Gwen Stefani was introduced by the cast of Clueless, a 20-year-old movie, like she was a legend. But she spent her stage time completely swagger-jacking the newest sounds and looks with abandon. "Used to Love You" is so derivative, you'd half-expect Nate Ruess to emerge from the sidelines to sing the second verse; and her look was somewhere in between Iggy Azalea-as-goth and FKA Twigs-as-pop-star. The lights and fog made her look like a hologram and the screens blasted images from the music video — close-ups of crying Gwen, stressed out Gwen, serious Gwen — as if to acknowledge that the break-up ballad couldn't do the heavy lifting on its own.
This year marked the 20th anniversary of the album that launched a thousand feminist manifestos: Alanis Morissette's Jagged Little Pill. The Canadian singer-songwriter revived her 1995 fight song "You Oughta Know" for the stage, strutting opposite a passionate, vinyl-clad Demi Lovato. It looks perfect on paper, but what should have started with a bang, started with a lag. Lovato conceded much of the vocal space to Morissette, saving her electrifying harmonies for the latter third of the song. Morissette, who has probably performed this song a bazillion times, strided indifferently across the stage, taking the bite out of what should have been a formidable collaboration.

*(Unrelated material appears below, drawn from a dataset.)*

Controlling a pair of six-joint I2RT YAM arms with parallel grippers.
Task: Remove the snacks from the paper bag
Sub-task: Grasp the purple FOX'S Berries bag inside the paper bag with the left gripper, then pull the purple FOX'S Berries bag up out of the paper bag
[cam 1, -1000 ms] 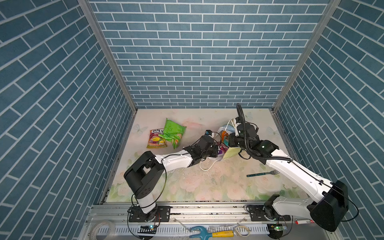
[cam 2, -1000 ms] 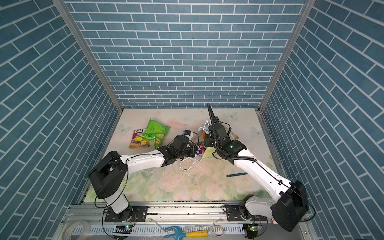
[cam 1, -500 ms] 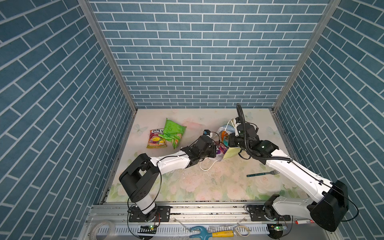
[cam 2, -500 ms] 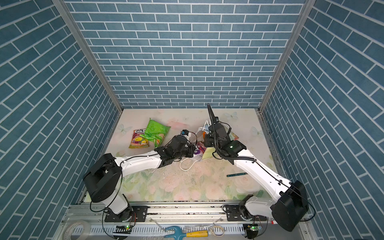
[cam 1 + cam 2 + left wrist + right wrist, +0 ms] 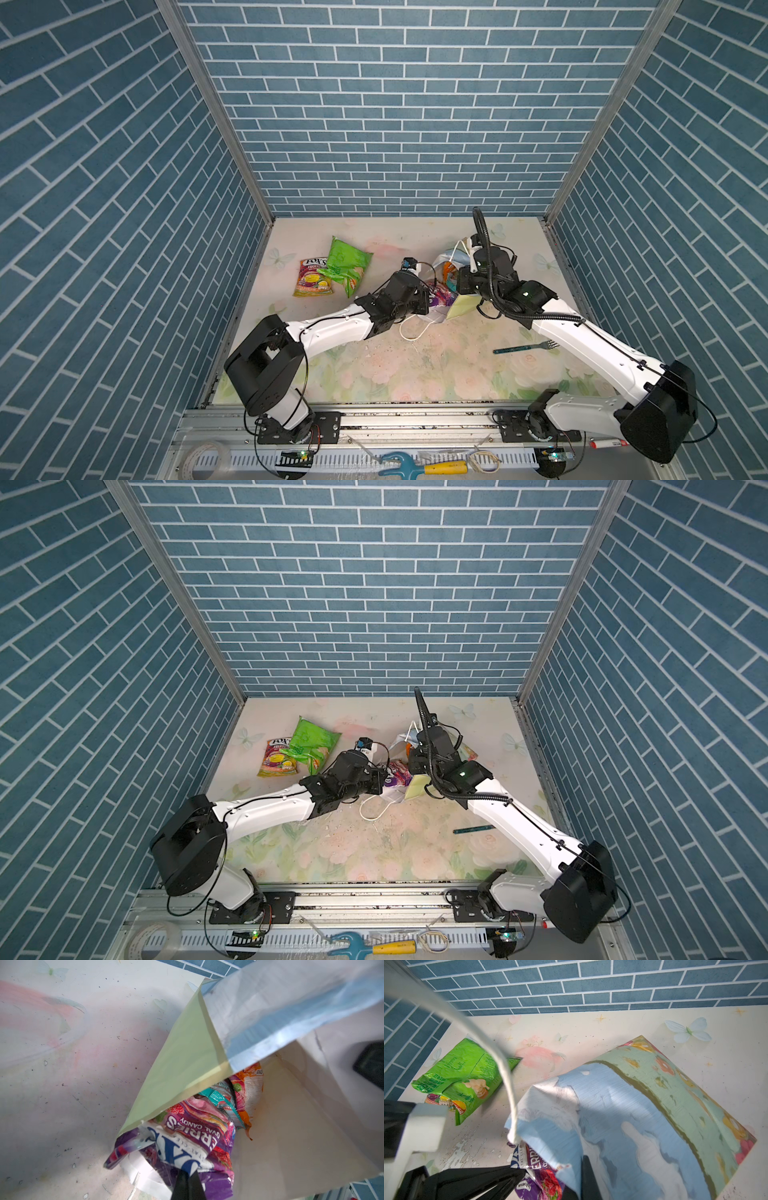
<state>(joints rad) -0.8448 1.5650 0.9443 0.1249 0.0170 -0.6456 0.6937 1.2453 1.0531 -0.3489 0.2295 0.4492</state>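
Lying on side on counter [image 5: 374, 365]: paper bag [image 5: 643, 1105], long axis diagonal, mouth facing front-left, base back-right; left claw [image 5: 188, 1176] clamped on purple candy packet [image 5: 187, 1138], partly out of mouth; right claw [image 5: 578, 1180] pinching bag's upper rim.

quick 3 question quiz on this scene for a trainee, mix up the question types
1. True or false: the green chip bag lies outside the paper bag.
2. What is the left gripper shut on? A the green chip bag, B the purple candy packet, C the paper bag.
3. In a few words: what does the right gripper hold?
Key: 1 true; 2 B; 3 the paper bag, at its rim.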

Last night's presenters seemed overloaded with the simple task of reading a few words off a Teleprompter. So it was refreshing to see one of them using their approximately four seconds of screen time to get a little freaky and flamboyant. Sporting an off-center mohawk that looked like 1/4 of Christopher "Kid" Reid's signature high-top fade, Cole Whittle — bassist of Joe Jonas' new outfit, DNCE — didn't utter a word into the mic, but at least conveyed actual personality when he mugged for the camera while raising one tweed-shorts-clad leg. It wasn't exactly a middle finger, but Whittle's split second of irreverence still stood way out in a largely by-the-book night.